▶ _WHAT IS BEING ASKED_
Repeat every entry exactly as given.

[Saved data entries]
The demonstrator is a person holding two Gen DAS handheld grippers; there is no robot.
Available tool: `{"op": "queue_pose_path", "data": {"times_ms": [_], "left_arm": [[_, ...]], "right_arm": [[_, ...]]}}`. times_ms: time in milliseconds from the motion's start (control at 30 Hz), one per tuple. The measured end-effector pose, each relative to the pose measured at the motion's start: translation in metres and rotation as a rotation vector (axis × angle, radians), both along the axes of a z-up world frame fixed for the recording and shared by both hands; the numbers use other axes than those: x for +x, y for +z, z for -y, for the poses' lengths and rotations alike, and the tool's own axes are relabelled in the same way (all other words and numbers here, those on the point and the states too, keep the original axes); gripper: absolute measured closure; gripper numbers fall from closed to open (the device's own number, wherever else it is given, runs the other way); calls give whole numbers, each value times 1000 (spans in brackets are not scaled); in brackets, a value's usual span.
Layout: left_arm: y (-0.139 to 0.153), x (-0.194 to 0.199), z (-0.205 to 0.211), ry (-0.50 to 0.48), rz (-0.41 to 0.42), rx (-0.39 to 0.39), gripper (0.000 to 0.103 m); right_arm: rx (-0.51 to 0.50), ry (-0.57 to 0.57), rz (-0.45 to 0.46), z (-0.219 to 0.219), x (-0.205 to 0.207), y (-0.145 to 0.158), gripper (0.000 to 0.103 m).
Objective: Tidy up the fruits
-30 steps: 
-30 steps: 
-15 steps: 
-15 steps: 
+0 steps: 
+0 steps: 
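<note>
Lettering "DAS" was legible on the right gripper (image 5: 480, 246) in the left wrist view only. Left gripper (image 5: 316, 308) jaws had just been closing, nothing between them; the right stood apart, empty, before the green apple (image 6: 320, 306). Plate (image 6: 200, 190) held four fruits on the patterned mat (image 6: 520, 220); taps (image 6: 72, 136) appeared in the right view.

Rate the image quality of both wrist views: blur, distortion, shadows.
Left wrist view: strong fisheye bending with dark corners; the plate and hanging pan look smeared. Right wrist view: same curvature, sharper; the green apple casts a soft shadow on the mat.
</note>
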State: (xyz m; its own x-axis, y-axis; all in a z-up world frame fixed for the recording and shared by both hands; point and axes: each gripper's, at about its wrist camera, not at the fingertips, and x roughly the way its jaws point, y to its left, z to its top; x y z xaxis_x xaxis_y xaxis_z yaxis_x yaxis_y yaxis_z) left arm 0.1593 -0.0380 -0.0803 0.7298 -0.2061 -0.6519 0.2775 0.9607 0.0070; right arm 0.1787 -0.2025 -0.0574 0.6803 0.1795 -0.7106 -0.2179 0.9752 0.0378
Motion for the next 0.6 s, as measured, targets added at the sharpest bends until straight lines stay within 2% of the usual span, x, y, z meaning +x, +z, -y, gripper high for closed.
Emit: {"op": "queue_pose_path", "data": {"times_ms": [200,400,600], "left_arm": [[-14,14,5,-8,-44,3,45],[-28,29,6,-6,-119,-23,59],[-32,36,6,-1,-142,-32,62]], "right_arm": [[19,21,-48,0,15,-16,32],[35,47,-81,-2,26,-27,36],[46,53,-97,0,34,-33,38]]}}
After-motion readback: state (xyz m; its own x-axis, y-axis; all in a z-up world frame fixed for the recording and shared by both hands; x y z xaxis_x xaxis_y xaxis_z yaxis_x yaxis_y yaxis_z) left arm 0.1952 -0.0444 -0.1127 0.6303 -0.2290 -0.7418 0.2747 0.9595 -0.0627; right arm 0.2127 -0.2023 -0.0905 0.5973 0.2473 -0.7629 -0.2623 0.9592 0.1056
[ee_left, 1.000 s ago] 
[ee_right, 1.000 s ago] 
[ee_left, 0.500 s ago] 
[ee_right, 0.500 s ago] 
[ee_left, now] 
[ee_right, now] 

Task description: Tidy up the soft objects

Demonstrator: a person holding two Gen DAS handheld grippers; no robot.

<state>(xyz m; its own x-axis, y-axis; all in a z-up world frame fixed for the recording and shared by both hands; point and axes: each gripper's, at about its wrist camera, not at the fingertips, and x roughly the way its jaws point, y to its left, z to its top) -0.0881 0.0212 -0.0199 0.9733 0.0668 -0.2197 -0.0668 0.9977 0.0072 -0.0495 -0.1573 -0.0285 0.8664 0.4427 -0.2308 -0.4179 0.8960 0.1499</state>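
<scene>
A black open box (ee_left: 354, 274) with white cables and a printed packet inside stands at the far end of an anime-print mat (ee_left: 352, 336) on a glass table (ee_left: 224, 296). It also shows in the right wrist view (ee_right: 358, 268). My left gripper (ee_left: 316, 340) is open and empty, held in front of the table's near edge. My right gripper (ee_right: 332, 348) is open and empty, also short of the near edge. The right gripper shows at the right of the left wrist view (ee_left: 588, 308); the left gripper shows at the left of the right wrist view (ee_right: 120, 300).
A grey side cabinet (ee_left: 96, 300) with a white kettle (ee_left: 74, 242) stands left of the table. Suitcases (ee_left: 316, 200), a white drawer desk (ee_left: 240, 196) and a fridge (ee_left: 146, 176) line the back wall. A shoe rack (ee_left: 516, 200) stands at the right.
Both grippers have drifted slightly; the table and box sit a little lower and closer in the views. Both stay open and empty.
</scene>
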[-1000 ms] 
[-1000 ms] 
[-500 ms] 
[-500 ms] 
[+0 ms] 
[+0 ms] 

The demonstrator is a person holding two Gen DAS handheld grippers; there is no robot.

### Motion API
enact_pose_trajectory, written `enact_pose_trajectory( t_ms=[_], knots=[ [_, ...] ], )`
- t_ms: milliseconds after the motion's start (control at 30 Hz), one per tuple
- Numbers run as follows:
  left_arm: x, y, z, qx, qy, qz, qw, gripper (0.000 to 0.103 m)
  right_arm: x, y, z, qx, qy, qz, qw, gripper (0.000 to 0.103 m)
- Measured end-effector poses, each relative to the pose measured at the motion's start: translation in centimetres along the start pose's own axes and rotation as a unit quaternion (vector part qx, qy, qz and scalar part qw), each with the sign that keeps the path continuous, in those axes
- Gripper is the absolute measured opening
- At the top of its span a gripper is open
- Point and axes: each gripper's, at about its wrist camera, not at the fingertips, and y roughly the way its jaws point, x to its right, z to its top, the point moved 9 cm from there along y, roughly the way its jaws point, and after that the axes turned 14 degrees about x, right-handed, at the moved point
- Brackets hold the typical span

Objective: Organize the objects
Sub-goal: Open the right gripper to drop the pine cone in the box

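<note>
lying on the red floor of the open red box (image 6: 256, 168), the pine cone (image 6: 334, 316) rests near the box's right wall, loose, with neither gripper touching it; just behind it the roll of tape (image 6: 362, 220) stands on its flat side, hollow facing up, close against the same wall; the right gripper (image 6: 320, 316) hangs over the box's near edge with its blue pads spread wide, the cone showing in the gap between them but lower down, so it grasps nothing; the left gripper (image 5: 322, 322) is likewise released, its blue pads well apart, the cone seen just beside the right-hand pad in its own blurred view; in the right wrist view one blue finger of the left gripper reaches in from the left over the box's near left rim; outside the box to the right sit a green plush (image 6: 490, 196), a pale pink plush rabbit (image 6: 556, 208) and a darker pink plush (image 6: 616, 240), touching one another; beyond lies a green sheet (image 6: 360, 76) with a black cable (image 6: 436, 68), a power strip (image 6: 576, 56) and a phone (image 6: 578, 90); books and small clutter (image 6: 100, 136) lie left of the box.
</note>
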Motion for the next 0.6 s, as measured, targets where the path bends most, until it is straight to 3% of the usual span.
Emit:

▶ _EXERCISE RESULT_
The demonstrator is a person holding two Gen DAS handheld grippers; there is no robot.
Available tool: `{"op": "queue_pose_path", "data": {"times_ms": [_], "left_arm": [[_, ...]], "right_arm": [[_, ...]]}}`. times_ms: time in milliseconds from the motion's start (control at 30 Hz), one per tuple. The measured end-effector pose, each relative to the pose measured at the motion's start: translation in metres and rotation as a rotation vector (axis × angle, radians), both along the axes of a z-up world frame fixed for the recording and shared by both hands; the numbers use other axes than those: x for +x, y for +z, z for -y, for the poses' lengths and rotations alike, and the tool's own axes are relabelled in the same way (all other words and numbers here, those on the point and the states too, keep the original axes); gripper: absolute measured closure; gripper numbers fall from closed to open (the device's own number, wherever else it is given, runs the other way); calls give whole numbers, each value times 1000 (spans in brackets are not scaled); in brackets, a value's usual span.
Layout: left_arm: y (-0.139 to 0.153), x (-0.194 to 0.199), z (-0.205 to 0.211), ry (-0.50 to 0.48), rz (-0.41 to 0.42), rx (-0.39 to 0.39), gripper (0.000 to 0.103 m); right_arm: rx (-0.51 to 0.50), ry (-0.57 to 0.57), rz (-0.45 to 0.46), z (-0.219 to 0.219), x (-0.205 to 0.207), y (-0.145 to 0.158), gripper (0.000 to 0.103 m).
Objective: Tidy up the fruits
-30 steps: 
-30 steps: 
-15 steps: 
-15 steps: 
+0 steps: 
+0 steps: 
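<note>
Lettering "DAS" was legible on the right gripper (image 5: 480, 246) in the left wrist view only. Left gripper (image 5: 316, 308) jaws had just been closing, nothing between them; the right stood apart, empty, before the green apple (image 6: 320, 306). Plate (image 6: 200, 190) held four fruits on the patterned mat (image 6: 520, 220); taps (image 6: 72, 136) appeared in the right view.

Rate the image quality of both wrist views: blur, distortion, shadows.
Left wrist view: strong fisheye bending with dark corners; the plate and hanging pan look smeared. Right wrist view: same curvature, sharper; the green apple casts a soft shadow on the mat.
</note>
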State: (xyz m; its own x-axis, y-axis; all in a z-up world frame fixed for the recording and shared by both hands; point and axes: each gripper's, at about its wrist camera, not at the fingertips, and x roughly the way its jaws point, y to its left, z to its top; x y z xaxis_x xaxis_y xaxis_z yaxis_x yaxis_y yaxis_z) left arm 0.1593 -0.0380 -0.0803 0.7298 -0.2061 -0.6519 0.2775 0.9607 0.0070; right arm 0.1787 -0.2025 -0.0574 0.6803 0.1795 -0.7106 -0.2179 0.9752 0.0378
Motion for the next 0.6 s, as measured, targets added at the sharpest bends until straight lines stay within 2% of the usual span, x, y, z meaning +x, +z, -y, gripper high for closed.
Emit: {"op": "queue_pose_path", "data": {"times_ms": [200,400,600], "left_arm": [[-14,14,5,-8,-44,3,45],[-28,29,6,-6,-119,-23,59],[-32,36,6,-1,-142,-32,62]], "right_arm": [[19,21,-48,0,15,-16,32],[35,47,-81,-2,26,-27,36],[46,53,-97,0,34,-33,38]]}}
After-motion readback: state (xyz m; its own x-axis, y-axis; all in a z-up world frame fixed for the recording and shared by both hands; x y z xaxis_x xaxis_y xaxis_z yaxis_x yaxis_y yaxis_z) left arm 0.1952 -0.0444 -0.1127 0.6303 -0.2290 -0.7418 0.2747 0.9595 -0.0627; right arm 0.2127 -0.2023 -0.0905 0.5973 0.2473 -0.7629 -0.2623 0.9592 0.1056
[ee_left, 1.000 s ago] 
[ee_right, 1.000 s ago] 
[ee_left, 0.500 s ago] 
[ee_right, 0.500 s ago] 
[ee_left, now] 
[ee_right, now] 

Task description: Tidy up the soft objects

Demonstrator: a person holding two Gen DAS handheld grippers; no robot.

<state>(xyz m; its own x-axis, y-axis; all in a z-up world frame fixed for the recording and shared by both hands; point and axes: each gripper's, at about its wrist camera, not at the fingertips, and x roughly the way its jaws point, y to its left, z to its top) -0.0881 0.0212 -0.0199 0.9733 0.0668 -0.2197 -0.0668 0.9977 0.0072 -0.0495 -0.1573 -0.0285 0.8664 0.4427 -0.2308 -0.4179 0.8960 0.1499</state>
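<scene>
A black open box (ee_left: 354, 274) with white cables and a printed packet inside stands at the far end of an anime-print mat (ee_left: 352, 336) on a glass table (ee_left: 224, 296). It also shows in the right wrist view (ee_right: 358, 268). My left gripper (ee_left: 316, 340) is open and empty, held in front of the table's near edge. My right gripper (ee_right: 332, 348) is open and empty, also short of the near edge. The right gripper shows at the right of the left wrist view (ee_left: 588, 308); the left gripper shows at the left of the right wrist view (ee_right: 120, 300).
A grey side cabinet (ee_left: 96, 300) with a white kettle (ee_left: 74, 242) stands left of the table. Suitcases (ee_left: 316, 200), a white drawer desk (ee_left: 240, 196) and a fridge (ee_left: 146, 176) line the back wall. A shoe rack (ee_left: 516, 200) stands at the right.
Both grippers have drifted slightly; the table and box sit a little lower and closer in the views. Both stay open and empty.
</scene>
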[-1000 ms] 
[-1000 ms] 
[-500 ms] 
[-500 ms] 
[+0 ms] 
[+0 ms] 

The demonstrator is a person holding two Gen DAS handheld grippers; there is no robot.

### Motion API
enact_pose_trajectory, written `enact_pose_trajectory( t_ms=[_], knots=[ [_, ...] ], )`
- t_ms: milliseconds after the motion's start (control at 30 Hz), one per tuple
- Numbers run as follows:
  left_arm: x, y, z, qx, qy, qz, qw, gripper (0.000 to 0.103 m)
  right_arm: x, y, z, qx, qy, qz, qw, gripper (0.000 to 0.103 m)
- Measured end-effector poses, each relative to the pose measured at the motion's start: translation in centimetres along the start pose's own axes and rotation as a unit quaternion (vector part qx, qy, qz and scalar part qw), each with the sign that keeps the path continuous, in those axes
- Gripper is the absolute measured opening
- At the top of its span a gripper is open
- Point and axes: each gripper's, at about its wrist camera, not at the fingertips, and y roughly the way its jaws point, x to its right, z to its top, the point moved 9 cm from there along y, roughly the way its jaws point, and after that the axes turned 14 degrees about x, right-handed, at the moved point
- Brackets hold the typical span

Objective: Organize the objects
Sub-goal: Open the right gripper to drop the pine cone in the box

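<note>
lying on the red floor of the open red box (image 6: 256, 168), the pine cone (image 6: 334, 316) rests near the box's right wall, loose, with neither gripper touching it; just behind it the roll of tape (image 6: 362, 220) stands on its flat side, hollow facing up, close against the same wall; the right gripper (image 6: 320, 316) hangs over the box's near edge with its blue pads spread wide, the cone showing in the gap between them but lower down, so it grasps nothing; the left gripper (image 5: 322, 322) is likewise released, its blue pads well apart, the cone seen just beside the right-hand pad in its own blurred view; in the right wrist view one blue finger of the left gripper reaches in from the left over the box's near left rim; outside the box to the right sit a green plush (image 6: 490, 196), a pale pink plush rabbit (image 6: 556, 208) and a darker pink plush (image 6: 616, 240), touching one another; beyond lies a green sheet (image 6: 360, 76) with a black cable (image 6: 436, 68), a power strip (image 6: 576, 56) and a phone (image 6: 578, 90); books and small clutter (image 6: 100, 136) lie left of the box.
</note>
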Motion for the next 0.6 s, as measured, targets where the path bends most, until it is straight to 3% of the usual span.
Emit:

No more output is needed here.